Work order:
The records below are to be reproduced word for word.

Extracted material:
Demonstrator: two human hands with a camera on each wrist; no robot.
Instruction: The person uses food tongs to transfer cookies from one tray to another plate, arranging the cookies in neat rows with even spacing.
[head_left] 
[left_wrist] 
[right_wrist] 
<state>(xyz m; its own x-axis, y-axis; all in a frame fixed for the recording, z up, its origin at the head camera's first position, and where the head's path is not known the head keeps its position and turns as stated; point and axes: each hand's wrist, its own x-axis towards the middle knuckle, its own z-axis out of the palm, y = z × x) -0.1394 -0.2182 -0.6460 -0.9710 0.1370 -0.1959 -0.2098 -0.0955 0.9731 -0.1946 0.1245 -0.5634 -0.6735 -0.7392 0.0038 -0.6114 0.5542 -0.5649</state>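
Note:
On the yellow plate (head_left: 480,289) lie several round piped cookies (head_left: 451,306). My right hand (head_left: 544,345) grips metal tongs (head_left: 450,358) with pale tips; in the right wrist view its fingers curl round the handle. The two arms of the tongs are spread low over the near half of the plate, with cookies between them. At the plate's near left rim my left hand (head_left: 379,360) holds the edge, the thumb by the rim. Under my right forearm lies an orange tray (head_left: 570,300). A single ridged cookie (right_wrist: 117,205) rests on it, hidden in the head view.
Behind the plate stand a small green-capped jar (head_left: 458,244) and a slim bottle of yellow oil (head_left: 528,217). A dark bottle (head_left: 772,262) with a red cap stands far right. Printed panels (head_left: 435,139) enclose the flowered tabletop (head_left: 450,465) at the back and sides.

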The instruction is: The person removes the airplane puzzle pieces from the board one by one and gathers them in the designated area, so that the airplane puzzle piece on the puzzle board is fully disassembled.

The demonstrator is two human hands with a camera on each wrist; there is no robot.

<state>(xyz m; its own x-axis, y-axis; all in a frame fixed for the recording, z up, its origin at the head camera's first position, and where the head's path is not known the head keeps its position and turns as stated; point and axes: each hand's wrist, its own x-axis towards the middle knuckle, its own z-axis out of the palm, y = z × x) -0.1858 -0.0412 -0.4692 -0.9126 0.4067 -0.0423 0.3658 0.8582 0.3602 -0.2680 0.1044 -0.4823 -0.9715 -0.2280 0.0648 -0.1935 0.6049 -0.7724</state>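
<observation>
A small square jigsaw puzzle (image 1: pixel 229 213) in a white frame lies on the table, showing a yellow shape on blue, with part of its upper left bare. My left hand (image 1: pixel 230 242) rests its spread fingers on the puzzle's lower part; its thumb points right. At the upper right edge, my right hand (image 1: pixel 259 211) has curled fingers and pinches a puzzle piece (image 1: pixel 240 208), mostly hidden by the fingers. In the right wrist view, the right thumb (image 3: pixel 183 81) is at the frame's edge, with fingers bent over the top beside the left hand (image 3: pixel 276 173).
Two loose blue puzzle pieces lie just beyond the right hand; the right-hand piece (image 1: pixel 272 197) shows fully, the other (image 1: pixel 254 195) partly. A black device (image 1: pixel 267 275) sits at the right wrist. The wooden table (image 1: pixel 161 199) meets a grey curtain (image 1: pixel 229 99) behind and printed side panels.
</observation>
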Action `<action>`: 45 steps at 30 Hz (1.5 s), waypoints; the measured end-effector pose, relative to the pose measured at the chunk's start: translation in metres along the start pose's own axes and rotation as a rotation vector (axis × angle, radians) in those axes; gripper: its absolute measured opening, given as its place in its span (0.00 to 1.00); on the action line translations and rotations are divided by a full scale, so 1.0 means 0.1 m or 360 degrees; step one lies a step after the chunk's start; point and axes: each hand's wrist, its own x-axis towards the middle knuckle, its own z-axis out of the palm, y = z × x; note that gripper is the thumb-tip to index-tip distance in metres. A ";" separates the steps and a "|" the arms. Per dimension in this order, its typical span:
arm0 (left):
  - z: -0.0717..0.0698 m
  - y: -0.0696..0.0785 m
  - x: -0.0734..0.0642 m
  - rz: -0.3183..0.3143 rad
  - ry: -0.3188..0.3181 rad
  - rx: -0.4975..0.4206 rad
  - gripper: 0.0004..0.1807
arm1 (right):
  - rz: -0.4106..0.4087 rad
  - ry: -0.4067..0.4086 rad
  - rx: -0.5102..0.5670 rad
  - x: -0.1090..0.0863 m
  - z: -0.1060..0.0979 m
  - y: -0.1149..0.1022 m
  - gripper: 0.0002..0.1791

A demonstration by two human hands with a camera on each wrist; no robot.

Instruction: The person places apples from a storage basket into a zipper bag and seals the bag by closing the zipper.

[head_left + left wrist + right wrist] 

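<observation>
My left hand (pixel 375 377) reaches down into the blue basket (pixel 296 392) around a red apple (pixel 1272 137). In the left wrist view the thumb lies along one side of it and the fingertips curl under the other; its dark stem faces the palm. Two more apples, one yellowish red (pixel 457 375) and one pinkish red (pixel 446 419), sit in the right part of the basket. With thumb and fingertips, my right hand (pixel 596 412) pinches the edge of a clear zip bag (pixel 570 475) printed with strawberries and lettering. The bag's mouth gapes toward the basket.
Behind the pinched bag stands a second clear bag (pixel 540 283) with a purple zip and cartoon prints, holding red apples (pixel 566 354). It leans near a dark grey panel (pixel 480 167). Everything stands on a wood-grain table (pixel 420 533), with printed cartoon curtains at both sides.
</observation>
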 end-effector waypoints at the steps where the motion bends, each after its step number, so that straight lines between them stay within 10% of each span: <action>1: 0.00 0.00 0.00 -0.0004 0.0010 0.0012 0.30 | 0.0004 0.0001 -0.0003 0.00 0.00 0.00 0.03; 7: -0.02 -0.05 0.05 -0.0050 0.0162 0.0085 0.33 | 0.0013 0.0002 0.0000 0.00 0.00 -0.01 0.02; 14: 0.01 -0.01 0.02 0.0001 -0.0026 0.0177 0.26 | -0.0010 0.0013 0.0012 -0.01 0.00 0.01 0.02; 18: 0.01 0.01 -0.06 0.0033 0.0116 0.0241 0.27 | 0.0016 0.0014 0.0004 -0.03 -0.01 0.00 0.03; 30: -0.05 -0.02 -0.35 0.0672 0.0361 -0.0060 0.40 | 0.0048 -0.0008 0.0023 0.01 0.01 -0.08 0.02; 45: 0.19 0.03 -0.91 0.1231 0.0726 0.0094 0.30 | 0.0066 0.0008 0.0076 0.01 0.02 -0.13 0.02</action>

Exercise solution:
Demonstrator: two human hands with a camera on each wrist; no robot.
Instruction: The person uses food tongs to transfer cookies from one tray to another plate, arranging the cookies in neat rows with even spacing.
[head_left] 
[left_wrist] 
[right_wrist] 
<state>(xyz m; its own x-axis, y-axis; all in a frame fixed for the recording, z up, its origin at the head camera's first position, and where the head's path is not known the head keeps its position and turns as stated; point and axes: each hand's wrist, its own x-axis towards the middle knuckle, its own z-axis out of the palm, y = z × x) -0.1394 -0.2182 -0.6460 -0.9710 0.1370 -0.1959 -0.2098 -0.0955 0.9731 -0.1946 0.1245 -0.5634 -0.6735 -0.7392 0.0038 -0.6114 0.5542 -0.5649</state>
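Note:
On the yellow plate (head_left: 480,289) lie several round piped cookies (head_left: 451,306). My right hand (head_left: 544,345) grips metal tongs (head_left: 450,358) with pale tips; in the right wrist view its fingers curl round the handle. The two arms of the tongs are spread low over the near half of the plate, with cookies between them. At the plate's near left rim my left hand (head_left: 379,360) holds the edge, the thumb by the rim. Under my right forearm lies an orange tray (head_left: 570,300). A single ridged cookie (right_wrist: 117,205) rests on it, hidden in the head view.
Behind the plate stand a small green-capped jar (head_left: 458,244) and a slim bottle of yellow oil (head_left: 528,217). A dark bottle (head_left: 772,262) with a red cap stands far right. Printed panels (head_left: 435,139) enclose the flowered tabletop (head_left: 450,465) at the back and sides.
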
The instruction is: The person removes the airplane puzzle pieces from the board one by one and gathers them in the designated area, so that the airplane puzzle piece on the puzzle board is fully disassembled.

The demonstrator is two human hands with a camera on each wrist; there is no robot.

<state>(xyz m; its own x-axis, y-axis; all in a frame fixed for the recording, z up, its origin at the head camera's first position, and where the head's path is not known the head keeps its position and turns as stated; point and axes: each hand's wrist, its own x-axis towards the middle knuckle, its own z-axis out of the palm, y = z × x) -0.1858 -0.0412 -0.4692 -0.9126 0.4067 -0.0423 0.3658 0.8582 0.3602 -0.2680 0.1044 -0.4823 -0.9715 -0.2280 0.0648 -0.1935 0.6049 -0.7724</state>
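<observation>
A small square jigsaw puzzle (image 1: pixel 229 213) in a white frame lies on the table, showing a yellow shape on blue, with part of its upper left bare. My left hand (image 1: pixel 230 242) rests its spread fingers on the puzzle's lower part; its thumb points right. At the upper right edge, my right hand (image 1: pixel 259 211) has curled fingers and pinches a puzzle piece (image 1: pixel 240 208), mostly hidden by the fingers. In the right wrist view, the right thumb (image 3: pixel 183 81) is at the frame's edge, with fingers bent over the top beside the left hand (image 3: pixel 276 173).
Two loose blue puzzle pieces lie just beyond the right hand; the right-hand piece (image 1: pixel 272 197) shows fully, the other (image 1: pixel 254 195) partly. A black device (image 1: pixel 267 275) sits at the right wrist. The wooden table (image 1: pixel 161 199) meets a grey curtain (image 1: pixel 229 99) behind and printed side panels.
</observation>
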Action `<action>`: 45 steps at 30 Hz (1.5 s), waypoints; the measured end-effector pose, relative to the pose measured at the chunk's start: translation in metres along the start pose's own axes and rotation as a rotation vector (axis × angle, radians) in those axes; gripper: its absolute measured opening, given as its place in its span (0.00 to 1.00); on the action line translations and rotations are divided by a full scale, so 1.0 means 0.1 m or 360 degrees; step one lies a step after the chunk's start; point and axes: each hand's wrist, its own x-axis towards the middle knuckle, its own z-axis out of the palm, y = z × x; note that gripper is the thumb-tip to index-tip distance in metres. A ";" separates the steps and a "|" the arms. Per dimension in this order, its typical span:
arm0 (left):
  - z: -0.0717..0.0698 m
  - y: -0.0696..0.0785 m
  - x: -0.0734..0.0642 m
  - rz: -0.3183..0.3143 rad
  - ry: -0.3188..0.3181 rad
  - rx: -0.4975..0.4206 rad
  - gripper: 0.0004..0.1807
arm1 (right):
  - rz: -0.4106..0.4087 rad
  - ry: -0.4067..0.4086 rad
  - rx: -0.5102..0.5670 rad
  - x: -0.1090..0.0863 m
  - z: -0.1060..0.0979 m
  - y: -0.1149..0.1022 m
  - gripper: 0.0002..0.1791

A demonstration by two human hands with a camera on each wrist; no robot.

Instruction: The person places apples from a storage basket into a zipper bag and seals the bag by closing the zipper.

[head_left + left wrist + right wrist] 

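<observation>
My left hand (pixel 375 377) reaches down into the blue basket (pixel 296 392) around a red apple (pixel 1272 137). In the left wrist view the thumb lies along one side of it and the fingertips curl under the other; its dark stem faces the palm. Two more apples, one yellowish red (pixel 457 375) and one pinkish red (pixel 446 419), sit in the right part of the basket. With thumb and fingertips, my right hand (pixel 596 412) pinches the edge of a clear zip bag (pixel 570 475) printed with strawberries and lettering. The bag's mouth gapes toward the basket.
Behind the pinched bag stands a second clear bag (pixel 540 283) with a purple zip and cartoon prints, holding red apples (pixel 566 354). It leans near a dark grey panel (pixel 480 167). Everything stands on a wood-grain table (pixel 420 533), with printed cartoon curtains at both sides.
</observation>
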 end-effector waypoints at the steps where the motion bends, each after its step number, so that straight lines between them stay within 10% of each span: <action>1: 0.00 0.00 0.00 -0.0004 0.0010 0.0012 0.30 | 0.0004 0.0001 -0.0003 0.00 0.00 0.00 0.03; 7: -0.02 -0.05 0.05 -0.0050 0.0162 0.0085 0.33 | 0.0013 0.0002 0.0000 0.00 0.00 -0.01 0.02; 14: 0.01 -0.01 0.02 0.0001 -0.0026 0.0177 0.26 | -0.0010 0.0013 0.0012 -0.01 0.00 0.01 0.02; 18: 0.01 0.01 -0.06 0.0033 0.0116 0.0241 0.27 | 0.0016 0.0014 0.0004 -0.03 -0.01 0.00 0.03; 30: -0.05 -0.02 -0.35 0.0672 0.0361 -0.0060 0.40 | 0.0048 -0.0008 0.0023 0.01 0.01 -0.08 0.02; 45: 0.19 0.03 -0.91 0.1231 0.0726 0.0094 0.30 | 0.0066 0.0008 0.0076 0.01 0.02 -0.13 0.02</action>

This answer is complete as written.